I'm so bummed out. Yesterday I was sick - violently so, puking and miserable. I slept fitfully last night (waking up with sharp pains in my stomach, sweating, etc.). We had set the alarm for 7am (we went to bed at like 2am) so we could plan to leave for the wedding about 8:15am. Well, somehow, while hitting the snooze button, my Love turned the alarm off. We slept until 8:20am. At this point, we're already running late. Then my stomach decides it's not done with me and I go throw up
again (despite the fact there's pretty much in my stomach, it doesn't care, I'm still in there dry heaving for ten minutes). My stomach is hell and I'm in total pain and we're already running late. My Love has to leave and I'm not even dressed because I just got done trying to throw up my stomach lining and I just utterly feel like absolute shit. He ends up leaving and going by himself.

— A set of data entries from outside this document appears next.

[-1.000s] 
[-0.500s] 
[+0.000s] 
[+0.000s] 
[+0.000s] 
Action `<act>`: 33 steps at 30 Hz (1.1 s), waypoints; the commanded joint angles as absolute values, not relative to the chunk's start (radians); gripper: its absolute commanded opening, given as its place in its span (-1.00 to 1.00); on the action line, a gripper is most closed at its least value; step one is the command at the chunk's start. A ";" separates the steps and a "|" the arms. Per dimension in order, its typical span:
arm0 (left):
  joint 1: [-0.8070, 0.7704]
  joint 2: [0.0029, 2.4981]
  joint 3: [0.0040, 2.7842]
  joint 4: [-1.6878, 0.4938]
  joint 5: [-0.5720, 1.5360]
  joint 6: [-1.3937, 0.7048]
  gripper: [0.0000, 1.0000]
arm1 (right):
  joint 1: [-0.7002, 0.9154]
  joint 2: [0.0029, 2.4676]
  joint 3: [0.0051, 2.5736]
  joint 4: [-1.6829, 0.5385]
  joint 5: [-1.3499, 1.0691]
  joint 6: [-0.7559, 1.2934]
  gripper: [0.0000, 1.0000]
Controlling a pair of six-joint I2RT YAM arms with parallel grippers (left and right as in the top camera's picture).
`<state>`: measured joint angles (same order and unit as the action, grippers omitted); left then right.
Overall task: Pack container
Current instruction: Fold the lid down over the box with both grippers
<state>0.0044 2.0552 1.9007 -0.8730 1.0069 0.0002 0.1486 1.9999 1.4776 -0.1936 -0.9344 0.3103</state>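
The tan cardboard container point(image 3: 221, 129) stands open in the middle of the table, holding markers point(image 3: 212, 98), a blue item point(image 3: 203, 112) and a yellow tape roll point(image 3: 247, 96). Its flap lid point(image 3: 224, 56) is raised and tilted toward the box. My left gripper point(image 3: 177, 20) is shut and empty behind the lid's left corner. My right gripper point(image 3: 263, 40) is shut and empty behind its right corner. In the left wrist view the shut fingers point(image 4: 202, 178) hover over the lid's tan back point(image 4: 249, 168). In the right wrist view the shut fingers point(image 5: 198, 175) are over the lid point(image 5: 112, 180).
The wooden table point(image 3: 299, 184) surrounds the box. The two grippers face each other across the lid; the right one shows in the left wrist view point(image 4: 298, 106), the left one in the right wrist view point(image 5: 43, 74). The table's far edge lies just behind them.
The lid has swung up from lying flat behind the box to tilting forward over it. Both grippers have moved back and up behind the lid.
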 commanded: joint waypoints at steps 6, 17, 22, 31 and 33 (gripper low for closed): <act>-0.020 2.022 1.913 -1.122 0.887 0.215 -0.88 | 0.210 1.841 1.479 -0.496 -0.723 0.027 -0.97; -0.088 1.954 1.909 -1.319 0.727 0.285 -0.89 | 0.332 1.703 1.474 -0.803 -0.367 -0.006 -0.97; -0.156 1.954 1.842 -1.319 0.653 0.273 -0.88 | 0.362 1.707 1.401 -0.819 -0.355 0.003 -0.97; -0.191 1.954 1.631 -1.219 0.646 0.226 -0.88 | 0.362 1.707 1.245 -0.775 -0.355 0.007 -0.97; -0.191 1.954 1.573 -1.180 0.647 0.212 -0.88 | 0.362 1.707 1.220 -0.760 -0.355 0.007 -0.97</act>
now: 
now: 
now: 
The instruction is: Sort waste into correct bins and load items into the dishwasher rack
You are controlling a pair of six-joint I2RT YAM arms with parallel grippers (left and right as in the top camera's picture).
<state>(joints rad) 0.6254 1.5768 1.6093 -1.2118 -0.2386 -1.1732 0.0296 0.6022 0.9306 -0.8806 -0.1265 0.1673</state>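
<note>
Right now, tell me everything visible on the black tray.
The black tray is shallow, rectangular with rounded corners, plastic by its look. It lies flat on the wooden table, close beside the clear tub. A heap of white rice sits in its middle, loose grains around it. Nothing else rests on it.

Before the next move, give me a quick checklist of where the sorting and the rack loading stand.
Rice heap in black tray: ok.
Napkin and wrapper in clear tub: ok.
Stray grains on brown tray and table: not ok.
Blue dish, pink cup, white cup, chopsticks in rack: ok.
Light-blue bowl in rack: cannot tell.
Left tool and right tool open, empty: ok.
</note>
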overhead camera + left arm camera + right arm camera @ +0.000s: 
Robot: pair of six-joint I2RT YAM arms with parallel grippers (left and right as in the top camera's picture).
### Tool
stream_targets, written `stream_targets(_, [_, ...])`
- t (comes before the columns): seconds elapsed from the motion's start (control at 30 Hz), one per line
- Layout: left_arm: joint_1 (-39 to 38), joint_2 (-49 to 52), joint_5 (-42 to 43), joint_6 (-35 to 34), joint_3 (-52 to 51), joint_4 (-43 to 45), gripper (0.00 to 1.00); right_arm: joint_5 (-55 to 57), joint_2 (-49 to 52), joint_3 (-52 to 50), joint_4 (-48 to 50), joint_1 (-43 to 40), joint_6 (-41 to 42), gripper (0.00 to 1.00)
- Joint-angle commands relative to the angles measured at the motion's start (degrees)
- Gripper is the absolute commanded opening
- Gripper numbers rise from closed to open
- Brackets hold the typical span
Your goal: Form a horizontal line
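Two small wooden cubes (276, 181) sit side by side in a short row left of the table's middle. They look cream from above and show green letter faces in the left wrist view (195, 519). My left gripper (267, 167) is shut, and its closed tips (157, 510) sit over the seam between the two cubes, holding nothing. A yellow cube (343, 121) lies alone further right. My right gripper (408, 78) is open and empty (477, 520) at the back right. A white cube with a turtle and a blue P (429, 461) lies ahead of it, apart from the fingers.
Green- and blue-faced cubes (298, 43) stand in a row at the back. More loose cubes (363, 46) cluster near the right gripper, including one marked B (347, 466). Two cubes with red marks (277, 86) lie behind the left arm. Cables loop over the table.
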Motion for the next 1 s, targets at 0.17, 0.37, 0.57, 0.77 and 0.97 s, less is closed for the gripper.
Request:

I so did not want this day to go this way. I ended up being in the bathroom another hour or so, then laid down and slept (fitfully again) for a couple hours and then back to the bathroom. He called a little while ago and everyone of course is asking where I am and what's going on and he's stuck there by himself facing another two-hour drive alone to come back. Ugh, I feel like shit on so many levels. I think the leftovers I ate for lunch yesterday were bad because this has to be food poisoning or something. I don't throw up from stress - only from virus or food poisoning. We were going to have a nice day and spend some time together and enjoy the apparently beautiful grounds up there, and now it's all gone to shit. I couldn't go because I was busy being sick and my Love is all mad at me (even though it wasn't my fault and I certainly didn't just puke for the fun of it; I think I have to hate puking more then anyone on the planet because I rather do just about anything in life then fucking puke) and the have a nice day out day has turned into a source of bitterment and anger and hurt and sickness for me. I still feel horrible and I just want to curl up and die. I hate that my fucking stomach ruined the day and that now it's all gone to fucking shit because I ate something bad.